I think the problem is in thinking that a plugin should be in both the WP repo and the CP directory.
If a plugin is already in WP repo, and wants to support CP, it can do that from the WP repo. It is not necessary to be in the CP directory as well. But perhaps the CP directory should be able to point to an entry in the WP repo instead of just to GitHub repos.

We have to consider that the Update URI code was to solve a problem with WP repo versus external repos. A plugin without a value defaults to WP repo. Using the code verbatim as we have, it takes on a different meaning. CP can’t use the no-value to mean CP directory unless it does a double check, by checking CP directory first and then WP repo if it’s not found.
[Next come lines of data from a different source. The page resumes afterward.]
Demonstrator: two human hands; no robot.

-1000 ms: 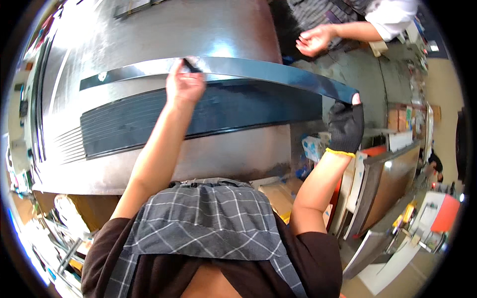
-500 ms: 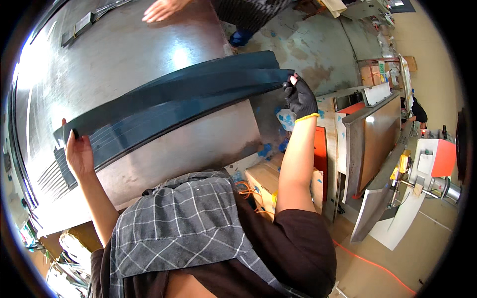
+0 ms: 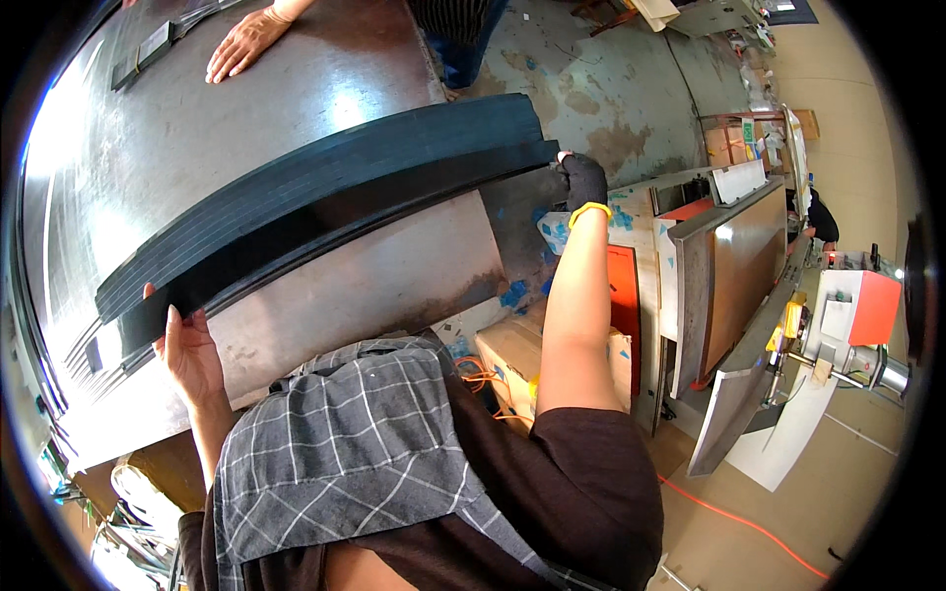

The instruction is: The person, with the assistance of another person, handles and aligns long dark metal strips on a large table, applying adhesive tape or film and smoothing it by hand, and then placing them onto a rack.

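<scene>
Risks first: the dark strip (image 3: pixel 345 210) is long and gripped only near its ends, so uneven pull could twist or bow it, and I'd guess it could scrape the stack of dark strips (image 3: pixel 325 165) alongside. Its right end pokes past the edge of the surface (image 3: pixel 365 266), so a slip there might let that end dip toward the floor, maybe knocking the cardboard box (image 3: pixel 507 360) near that edge. Left side has no glove; if the strip's edge is sharp, sliding it through the fingers could cut.

Position: strip runs between the hands, slanting up to the right, on the person's side of the stack; can't tell whether the two touch all along. Left hand (image 3: pixel 194 360), bare, pinches the strip's left end, thumb on the near side, a fingertip showing past the far edge. Right hand (image 3: pixel 583 177), dark glove with yellow cuff, is at the right end, thumb tip against it; other fingers hidden, can't tell how closed. Co-worker's hand (image 3: pixel 246 44) lies flat on the surface at the far side, well apart, near a small bundle of strips (image 3: pixel 156 41)
</scene>
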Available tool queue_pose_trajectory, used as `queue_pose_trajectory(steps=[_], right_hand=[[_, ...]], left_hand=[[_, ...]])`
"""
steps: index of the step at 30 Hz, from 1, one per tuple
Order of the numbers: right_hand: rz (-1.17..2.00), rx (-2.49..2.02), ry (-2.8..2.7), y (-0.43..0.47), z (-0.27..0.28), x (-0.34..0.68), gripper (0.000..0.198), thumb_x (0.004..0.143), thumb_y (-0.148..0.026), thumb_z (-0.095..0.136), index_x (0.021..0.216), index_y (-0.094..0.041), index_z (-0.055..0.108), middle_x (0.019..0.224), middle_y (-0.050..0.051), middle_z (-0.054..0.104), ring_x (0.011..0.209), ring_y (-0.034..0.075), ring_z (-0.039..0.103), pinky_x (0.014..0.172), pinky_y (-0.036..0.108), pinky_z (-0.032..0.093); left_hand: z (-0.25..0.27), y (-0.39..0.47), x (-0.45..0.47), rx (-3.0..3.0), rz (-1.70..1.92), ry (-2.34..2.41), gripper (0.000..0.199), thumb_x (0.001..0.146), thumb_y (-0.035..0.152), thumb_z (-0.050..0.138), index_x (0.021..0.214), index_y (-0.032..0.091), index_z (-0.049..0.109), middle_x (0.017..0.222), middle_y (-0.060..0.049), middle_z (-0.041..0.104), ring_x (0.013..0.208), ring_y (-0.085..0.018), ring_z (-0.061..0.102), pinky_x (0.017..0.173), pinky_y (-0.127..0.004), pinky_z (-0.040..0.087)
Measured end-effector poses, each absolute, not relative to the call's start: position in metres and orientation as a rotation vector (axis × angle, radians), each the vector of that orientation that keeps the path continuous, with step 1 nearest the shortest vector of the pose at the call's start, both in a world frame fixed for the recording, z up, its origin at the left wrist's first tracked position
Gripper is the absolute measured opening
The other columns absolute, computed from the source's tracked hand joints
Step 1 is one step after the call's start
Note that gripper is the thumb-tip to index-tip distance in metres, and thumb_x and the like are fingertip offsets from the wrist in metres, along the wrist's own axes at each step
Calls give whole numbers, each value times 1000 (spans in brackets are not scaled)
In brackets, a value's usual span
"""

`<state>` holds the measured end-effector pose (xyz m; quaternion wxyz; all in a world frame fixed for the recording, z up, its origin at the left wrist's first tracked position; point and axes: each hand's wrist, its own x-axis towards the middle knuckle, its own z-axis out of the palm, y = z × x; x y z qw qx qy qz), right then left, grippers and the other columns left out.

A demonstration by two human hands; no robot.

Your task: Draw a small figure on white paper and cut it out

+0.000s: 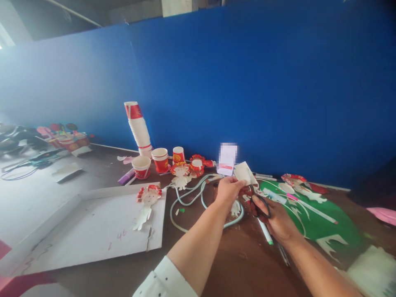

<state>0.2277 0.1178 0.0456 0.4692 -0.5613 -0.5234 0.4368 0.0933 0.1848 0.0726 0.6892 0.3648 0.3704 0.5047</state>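
My left hand (229, 190) pinches a cream piece of paper (245, 172) by its lower edge, holding it above the table. In my right hand (276, 218) is a pair of black-handled scissors (262, 206), with fingers through the loops. The scissor blades point toward the paper's lower edge; whether they touch it I cannot tell. Beneath my hands lie a pale blue cable (177, 225) in loose loops and a marker with a green tip (265, 232). A white cut-out figure (235, 208) shows partly behind my left wrist.
A tall stack of paper cups (139, 130) stands by the blue partition (247, 82), with red cups (160, 160) nearby. Left is a shallow white box (77, 231) bearing a paper-cup figure (150, 196). Right, a green sheet (337, 218) carries paper scraps and a pink-capped marker (312, 208).
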Motion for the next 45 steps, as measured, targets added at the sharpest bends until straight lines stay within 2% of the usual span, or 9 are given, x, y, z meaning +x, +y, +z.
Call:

Even then, it could get the wrong version, but then if there isn’t a value for the URI, that should be the expected result.

That’s an interesting suggestion. I’d love to see what others think.
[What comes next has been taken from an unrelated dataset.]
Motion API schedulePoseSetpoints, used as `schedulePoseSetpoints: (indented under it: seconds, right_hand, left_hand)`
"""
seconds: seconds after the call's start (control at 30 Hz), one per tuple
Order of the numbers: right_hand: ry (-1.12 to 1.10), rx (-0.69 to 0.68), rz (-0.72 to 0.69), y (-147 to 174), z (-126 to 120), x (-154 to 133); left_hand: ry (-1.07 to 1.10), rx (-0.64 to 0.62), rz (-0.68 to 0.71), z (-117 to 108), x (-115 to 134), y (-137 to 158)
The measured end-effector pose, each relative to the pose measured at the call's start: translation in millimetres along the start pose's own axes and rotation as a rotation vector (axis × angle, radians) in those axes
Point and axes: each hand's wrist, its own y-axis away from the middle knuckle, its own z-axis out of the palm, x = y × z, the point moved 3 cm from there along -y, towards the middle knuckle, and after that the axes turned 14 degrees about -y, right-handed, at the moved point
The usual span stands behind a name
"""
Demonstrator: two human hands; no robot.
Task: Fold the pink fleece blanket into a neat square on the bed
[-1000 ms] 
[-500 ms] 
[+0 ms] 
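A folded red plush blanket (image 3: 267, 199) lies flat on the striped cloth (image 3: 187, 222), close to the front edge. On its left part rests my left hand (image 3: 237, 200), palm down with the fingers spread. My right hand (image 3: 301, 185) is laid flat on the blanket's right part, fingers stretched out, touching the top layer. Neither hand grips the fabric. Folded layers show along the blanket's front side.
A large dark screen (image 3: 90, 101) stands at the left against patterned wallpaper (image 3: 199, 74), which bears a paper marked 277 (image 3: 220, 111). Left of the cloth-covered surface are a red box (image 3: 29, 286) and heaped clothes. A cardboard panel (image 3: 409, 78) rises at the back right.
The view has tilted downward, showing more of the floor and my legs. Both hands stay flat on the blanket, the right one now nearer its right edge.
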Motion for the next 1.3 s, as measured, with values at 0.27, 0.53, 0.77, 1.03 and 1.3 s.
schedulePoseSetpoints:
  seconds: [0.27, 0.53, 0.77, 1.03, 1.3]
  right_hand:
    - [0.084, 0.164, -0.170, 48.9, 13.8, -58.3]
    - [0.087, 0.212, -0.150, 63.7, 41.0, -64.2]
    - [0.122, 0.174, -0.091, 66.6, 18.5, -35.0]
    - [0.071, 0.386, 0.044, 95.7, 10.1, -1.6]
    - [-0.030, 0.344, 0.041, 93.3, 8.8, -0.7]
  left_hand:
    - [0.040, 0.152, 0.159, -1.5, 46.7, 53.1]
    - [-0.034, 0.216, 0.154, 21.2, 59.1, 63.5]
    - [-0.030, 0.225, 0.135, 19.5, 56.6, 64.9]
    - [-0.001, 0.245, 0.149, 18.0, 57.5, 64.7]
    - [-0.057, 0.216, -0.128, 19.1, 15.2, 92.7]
The way I see this happening, if this is the route we want to go with:

  1. Directory can take WP repo as a source, asking for a slug.
  2. Plugin/themes go through the same review process.
  3. We can use plugin/theme API (just like GitHub API) to keep listings updated. For example:
  4. On the core side, if WP slug is present during update check in the API response, the core would handle it normally. If it’s not present, CP only plugin, then our own directory update integration would engage.

This would remove at least one barrier to entry for WordPress plugins/themes, as not everyone uses GitHub.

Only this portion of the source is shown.